§ AIM OF THE TASK: All of the data that follows should be given again exactly, without its images.

___ DATASET EXTRACT ___

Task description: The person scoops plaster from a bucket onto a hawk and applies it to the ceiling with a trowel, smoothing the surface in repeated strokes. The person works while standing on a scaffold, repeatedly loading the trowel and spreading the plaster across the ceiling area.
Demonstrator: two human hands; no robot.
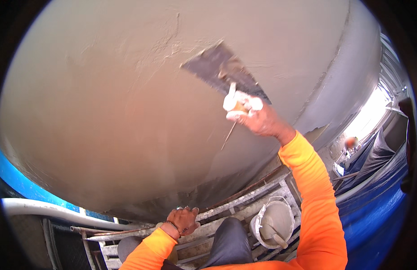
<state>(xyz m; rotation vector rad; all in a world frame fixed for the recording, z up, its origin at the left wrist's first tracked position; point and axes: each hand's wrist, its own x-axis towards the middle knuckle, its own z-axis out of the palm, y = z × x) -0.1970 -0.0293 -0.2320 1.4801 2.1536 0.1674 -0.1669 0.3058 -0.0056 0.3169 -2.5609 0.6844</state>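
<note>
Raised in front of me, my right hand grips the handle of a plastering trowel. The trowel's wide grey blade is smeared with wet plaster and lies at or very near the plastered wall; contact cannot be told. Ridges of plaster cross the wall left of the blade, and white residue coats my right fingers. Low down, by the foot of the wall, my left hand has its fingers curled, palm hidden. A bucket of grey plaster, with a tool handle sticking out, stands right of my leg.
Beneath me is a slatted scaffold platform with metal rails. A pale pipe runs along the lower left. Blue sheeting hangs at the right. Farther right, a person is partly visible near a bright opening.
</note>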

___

§ EXPECTED ANSWER:
Task description: The person scoops plaster from a bucket onto a hawk and applies it to the ceiling with a trowel, smoothing the surface in repeated strokes. The person works while standing on a scaffold, repeatedly loading the trowel and spreading the plaster across the ceiling area.
Demonstrator: two human hands; no robot.
<state>(xyz m; rotation vector rad; all in a world frame fixed for the recording, z up, its origin at the left wrist's first tracked position; point and axes: each hand's wrist, its own x-axis towards the middle knuckle, its own z-axis out of the palm, y = z × x) -0.1970 -0.0293 -0.2320 1.4801 2.1536 0.1674 -0.1669 0.3058 -0.0056 0.3169 -2.5609 0.6844</state>
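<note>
Raised in front of me, my right hand grips the handle of a plastering trowel. The trowel's wide grey blade is smeared with wet plaster and lies at or very near the plastered wall; contact cannot be told. Ridges of plaster cross the wall left of the blade, and white residue coats my right fingers. Low down, by the foot of the wall, my left hand has its fingers curled, palm hidden. A bucket of grey plaster, with a tool handle sticking out, stands right of my leg.
Beneath me is a slatted scaffold platform with metal rails. A pale pipe runs along the lower left. Blue sheeting hangs at the right. Farther right, a person is partly visible near a bright opening.
</note>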

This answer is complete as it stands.